* Exercise objective:
Below are entries; copy exactly the lines from the one with "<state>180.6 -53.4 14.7" through the one with "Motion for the", both included, and leave out the rest.

* Data shown:
---------------

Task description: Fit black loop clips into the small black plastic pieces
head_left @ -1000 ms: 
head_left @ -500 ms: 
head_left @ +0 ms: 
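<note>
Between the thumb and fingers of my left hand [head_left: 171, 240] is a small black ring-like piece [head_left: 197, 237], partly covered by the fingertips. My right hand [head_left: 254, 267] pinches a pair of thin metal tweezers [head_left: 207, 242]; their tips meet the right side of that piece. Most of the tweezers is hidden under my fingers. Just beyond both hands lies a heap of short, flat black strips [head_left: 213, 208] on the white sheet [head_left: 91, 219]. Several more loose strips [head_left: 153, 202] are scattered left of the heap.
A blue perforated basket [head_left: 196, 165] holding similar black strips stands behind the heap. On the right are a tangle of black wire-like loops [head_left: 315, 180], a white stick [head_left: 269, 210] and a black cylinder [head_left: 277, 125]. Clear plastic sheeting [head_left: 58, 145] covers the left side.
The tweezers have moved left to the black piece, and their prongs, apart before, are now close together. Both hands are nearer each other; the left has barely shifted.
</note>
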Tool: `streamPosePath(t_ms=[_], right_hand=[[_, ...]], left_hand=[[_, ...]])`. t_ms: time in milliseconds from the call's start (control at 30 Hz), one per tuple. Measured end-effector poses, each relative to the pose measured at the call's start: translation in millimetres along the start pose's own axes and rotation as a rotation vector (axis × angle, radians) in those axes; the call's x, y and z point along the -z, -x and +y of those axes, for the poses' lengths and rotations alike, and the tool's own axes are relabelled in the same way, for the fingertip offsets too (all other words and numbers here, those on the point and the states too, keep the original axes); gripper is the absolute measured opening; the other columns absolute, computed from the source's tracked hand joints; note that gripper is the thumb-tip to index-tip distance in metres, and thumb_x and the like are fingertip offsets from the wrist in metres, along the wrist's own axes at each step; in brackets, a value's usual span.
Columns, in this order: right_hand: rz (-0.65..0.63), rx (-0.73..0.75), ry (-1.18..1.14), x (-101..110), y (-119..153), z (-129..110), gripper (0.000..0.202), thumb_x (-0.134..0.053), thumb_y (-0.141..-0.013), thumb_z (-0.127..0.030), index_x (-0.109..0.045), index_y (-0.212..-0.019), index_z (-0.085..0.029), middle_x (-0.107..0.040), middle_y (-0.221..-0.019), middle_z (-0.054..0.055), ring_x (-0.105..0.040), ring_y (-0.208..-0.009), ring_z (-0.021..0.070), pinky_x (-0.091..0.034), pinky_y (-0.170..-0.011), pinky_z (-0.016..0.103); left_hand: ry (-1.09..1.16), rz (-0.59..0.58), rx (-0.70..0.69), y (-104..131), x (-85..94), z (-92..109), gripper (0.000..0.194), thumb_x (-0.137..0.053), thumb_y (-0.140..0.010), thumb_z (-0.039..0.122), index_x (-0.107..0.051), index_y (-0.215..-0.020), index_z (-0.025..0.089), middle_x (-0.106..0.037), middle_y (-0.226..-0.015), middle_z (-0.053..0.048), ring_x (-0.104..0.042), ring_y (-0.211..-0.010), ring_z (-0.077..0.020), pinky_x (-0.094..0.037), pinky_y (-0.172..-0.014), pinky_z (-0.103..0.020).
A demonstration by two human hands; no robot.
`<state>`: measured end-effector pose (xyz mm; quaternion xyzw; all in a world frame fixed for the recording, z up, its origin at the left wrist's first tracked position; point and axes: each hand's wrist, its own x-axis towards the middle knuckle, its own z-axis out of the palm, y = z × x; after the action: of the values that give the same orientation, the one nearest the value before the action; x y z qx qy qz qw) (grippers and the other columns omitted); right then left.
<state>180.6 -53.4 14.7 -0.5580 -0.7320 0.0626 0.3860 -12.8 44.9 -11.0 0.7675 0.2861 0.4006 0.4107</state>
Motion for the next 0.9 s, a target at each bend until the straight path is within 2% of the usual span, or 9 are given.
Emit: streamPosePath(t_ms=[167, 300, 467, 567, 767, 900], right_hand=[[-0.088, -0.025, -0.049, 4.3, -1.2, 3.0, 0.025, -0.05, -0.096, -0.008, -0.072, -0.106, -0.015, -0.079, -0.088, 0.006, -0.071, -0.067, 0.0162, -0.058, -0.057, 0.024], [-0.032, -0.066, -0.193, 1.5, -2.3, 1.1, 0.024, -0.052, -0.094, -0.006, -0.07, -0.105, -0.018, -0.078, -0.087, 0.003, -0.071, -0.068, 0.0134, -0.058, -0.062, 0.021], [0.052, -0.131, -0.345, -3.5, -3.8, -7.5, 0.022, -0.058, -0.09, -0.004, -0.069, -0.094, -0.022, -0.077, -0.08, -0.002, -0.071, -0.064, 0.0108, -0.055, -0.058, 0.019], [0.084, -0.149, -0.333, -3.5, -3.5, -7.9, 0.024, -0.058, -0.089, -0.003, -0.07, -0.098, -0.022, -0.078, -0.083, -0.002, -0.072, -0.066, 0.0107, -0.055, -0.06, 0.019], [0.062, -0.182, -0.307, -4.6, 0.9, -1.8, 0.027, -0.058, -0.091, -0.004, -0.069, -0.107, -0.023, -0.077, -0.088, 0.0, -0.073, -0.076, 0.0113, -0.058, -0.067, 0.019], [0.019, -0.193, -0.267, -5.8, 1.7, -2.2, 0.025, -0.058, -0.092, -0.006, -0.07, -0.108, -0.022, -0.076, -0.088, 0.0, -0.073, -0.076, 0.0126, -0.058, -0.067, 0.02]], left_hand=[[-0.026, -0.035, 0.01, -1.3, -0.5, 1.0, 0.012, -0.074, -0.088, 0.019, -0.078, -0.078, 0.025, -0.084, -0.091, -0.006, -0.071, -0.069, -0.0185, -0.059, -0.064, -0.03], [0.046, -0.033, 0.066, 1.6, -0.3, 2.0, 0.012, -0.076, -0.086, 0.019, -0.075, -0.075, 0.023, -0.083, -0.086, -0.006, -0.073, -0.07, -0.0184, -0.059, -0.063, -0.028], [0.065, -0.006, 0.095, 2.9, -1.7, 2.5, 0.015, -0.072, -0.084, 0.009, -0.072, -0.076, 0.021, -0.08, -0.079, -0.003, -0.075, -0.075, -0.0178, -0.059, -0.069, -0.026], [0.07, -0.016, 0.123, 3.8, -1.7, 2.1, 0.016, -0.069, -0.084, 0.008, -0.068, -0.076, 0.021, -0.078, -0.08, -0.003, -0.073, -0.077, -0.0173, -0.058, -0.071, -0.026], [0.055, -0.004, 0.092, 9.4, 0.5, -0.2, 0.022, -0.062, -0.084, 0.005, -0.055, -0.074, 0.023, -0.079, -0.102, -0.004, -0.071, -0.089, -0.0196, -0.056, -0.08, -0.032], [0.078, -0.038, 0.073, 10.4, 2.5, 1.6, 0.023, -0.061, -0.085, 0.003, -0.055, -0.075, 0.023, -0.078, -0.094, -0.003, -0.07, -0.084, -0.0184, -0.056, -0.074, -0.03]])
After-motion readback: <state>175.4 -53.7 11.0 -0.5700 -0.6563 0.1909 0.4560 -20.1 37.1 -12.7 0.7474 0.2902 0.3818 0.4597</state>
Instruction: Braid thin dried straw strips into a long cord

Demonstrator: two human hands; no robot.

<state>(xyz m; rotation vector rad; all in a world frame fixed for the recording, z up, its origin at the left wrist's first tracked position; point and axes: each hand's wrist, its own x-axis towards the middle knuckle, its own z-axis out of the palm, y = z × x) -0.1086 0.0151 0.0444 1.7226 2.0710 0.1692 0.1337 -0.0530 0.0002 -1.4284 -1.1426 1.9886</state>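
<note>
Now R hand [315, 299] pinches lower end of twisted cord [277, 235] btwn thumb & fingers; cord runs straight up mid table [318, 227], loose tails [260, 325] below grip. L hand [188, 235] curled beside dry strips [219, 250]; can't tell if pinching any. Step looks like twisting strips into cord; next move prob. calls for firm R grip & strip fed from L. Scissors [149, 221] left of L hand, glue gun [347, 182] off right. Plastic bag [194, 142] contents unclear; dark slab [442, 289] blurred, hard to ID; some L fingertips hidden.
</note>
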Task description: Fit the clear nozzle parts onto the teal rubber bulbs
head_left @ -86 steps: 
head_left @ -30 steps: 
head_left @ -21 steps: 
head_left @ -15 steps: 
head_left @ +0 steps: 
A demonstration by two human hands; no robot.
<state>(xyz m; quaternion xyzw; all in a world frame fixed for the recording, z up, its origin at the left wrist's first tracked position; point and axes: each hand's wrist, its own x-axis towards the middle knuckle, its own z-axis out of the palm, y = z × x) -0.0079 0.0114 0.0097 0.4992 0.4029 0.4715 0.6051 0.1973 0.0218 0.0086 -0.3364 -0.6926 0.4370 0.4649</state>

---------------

* Task answer:
<state>180.6 -53.4 14.7 -0.5580 -0.7320 0.0626 0.3860 -12.8 44.9 -11.0 0.7675 0.2861 0.4006 0.4107</state>
Motion for the next 0.9 s, a target at each bend until the straight path is within 2% of the usual span, or 9 are given.

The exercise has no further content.